Le lieu de naissance du Pignolo coïncide avec les collines de Rosazzo, dans la province d'Udine : sa renommée était grande au XIXe siècle, étant cité dans l'important "Catalogue des Vignes du Royaume de Vénétie", compilé sous l'administration de Vienne.
Au début du XXe siècle, le Pignolo fut cependant victime d'un désintérêt progressif, au point de risquer de disparaître complètement.
Ce fut au début des années 80 que la découverte de quelques vieux ceps de Pignolo dans les vignes de l'Abbaye de Rosazzo incita certains producteurs locaux à parier à nouveau sur ce cépage indigène, capable de donner naissance à des vins très concentrés et d'une forte alcoolité, avec une trame serrée de tanins qui favorise de longues évolutions dans le temps.
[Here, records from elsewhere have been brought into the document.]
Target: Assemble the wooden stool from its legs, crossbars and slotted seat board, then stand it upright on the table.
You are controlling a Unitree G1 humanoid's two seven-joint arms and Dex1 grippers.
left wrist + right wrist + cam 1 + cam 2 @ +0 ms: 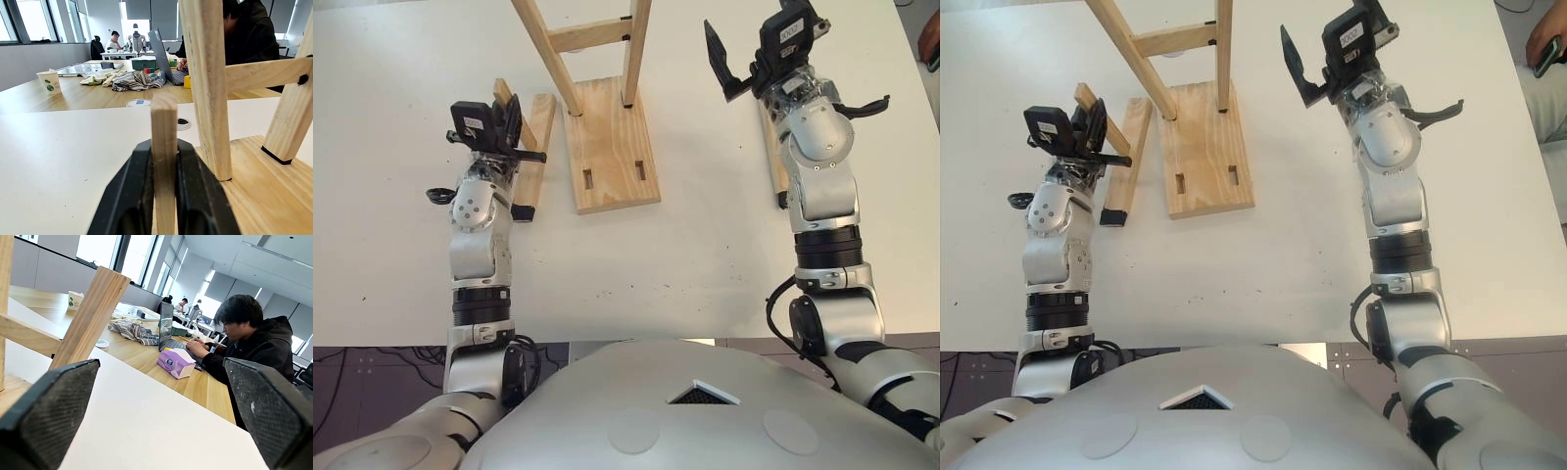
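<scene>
One white table (705,245) carries the slotted seat board (612,162) at its far middle. Two legs (548,54) and a crossbar (590,35) stand in it, their tops cut off. Left of it lies a loose leg (536,147), where the left gripper (512,122) clamps a wooden bar (164,147). Far right, the right gripper (156,411) gapes wide above a half-hidden leg (773,166). We cannot read its label (790,31).

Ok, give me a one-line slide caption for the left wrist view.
Left gripper shut on a wooden bar beside the leg frame standing in the slotted seat board.
</scene>
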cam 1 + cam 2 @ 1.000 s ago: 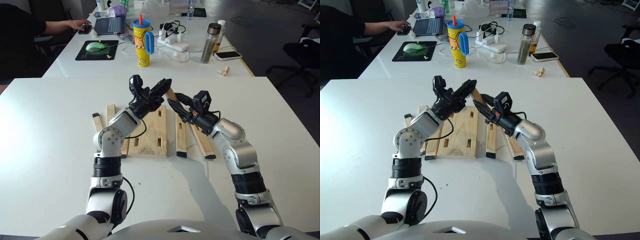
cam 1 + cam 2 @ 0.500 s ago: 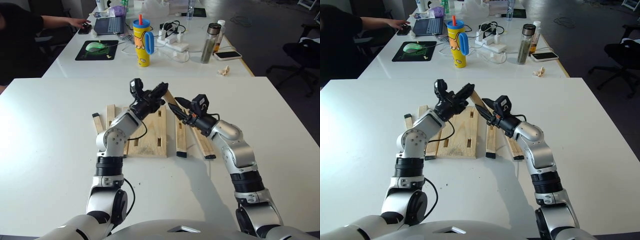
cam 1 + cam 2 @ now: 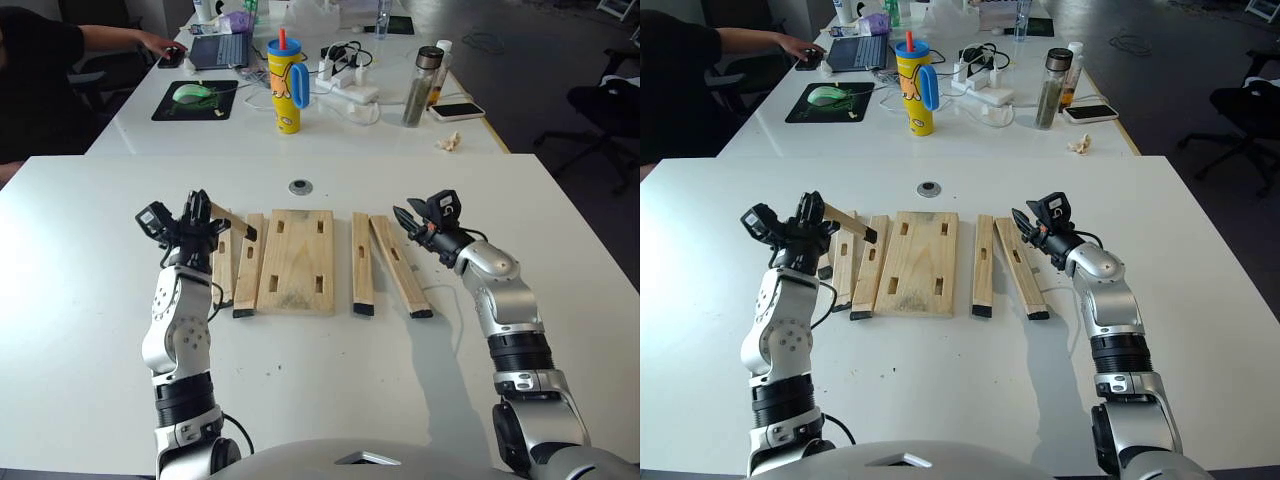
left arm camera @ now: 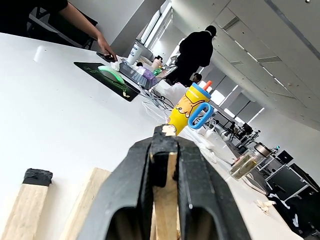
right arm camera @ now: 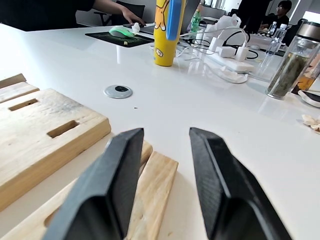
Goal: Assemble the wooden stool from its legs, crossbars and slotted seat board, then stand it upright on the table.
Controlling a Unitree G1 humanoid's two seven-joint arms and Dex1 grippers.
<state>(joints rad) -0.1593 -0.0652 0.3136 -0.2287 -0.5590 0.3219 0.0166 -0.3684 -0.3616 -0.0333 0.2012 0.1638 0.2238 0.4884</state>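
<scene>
Picking parts; nothing joined yet.
Pale wooden seat board (image 3: 297,260) with 4 slots lies between long wooden legs (image 3: 398,265). Left gripper (image 3: 205,216) squeezes a short black-tipped wooden crossbar (image 3: 230,222) above them; right gripper (image 3: 406,226) gapes, empty. Next, probably: slot crossbar into leg.

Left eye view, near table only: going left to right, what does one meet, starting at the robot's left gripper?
left gripper, shut on a short wooden piece → first leg → second leg → slotted seat board → third leg → fourth leg
</scene>
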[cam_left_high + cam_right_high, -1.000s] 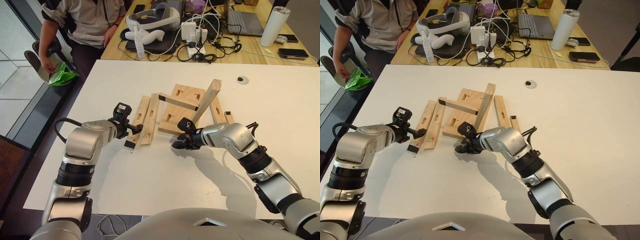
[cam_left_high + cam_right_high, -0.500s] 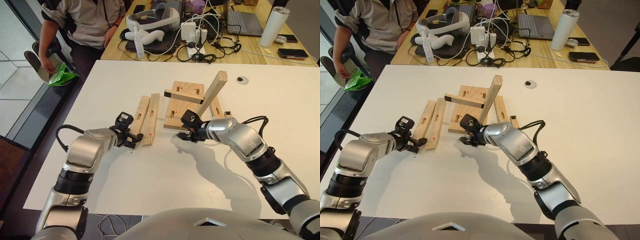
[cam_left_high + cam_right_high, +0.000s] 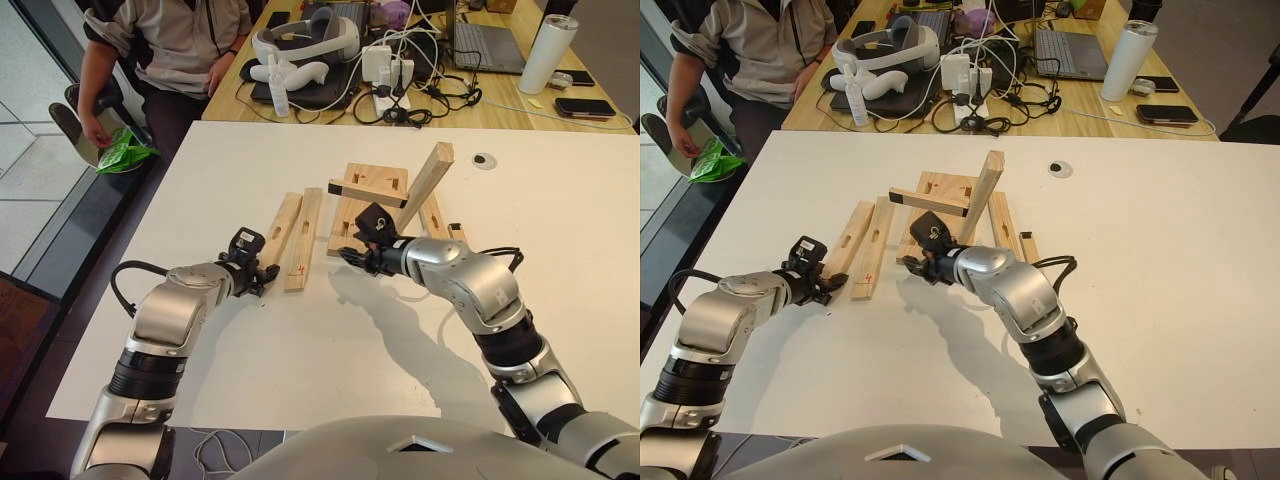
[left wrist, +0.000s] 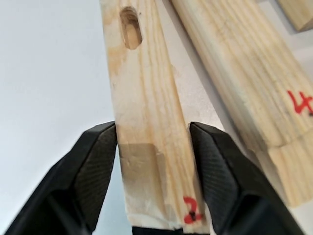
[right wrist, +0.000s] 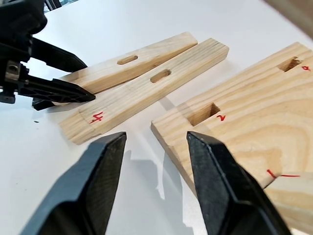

L'un de ces pionniers fut justement Silvio Jermann, qui vit immédiatement, dans la vinification de ce cépage, la possibilité de créer un grand rouge en pureté, identifiable par sa typicité et son authenticité territoriale.
En accord avec le caractère austère et décidé du Pignolo, Jermann s'appuie sur de longues macérations, avec un contact intense entre le moût et les peaux, et un lent affinage en fûts de chêne, mettant sur le marché le Pignacolusse seulement après trois ans de vendange afin de garantir une évolution d'une intense complexité.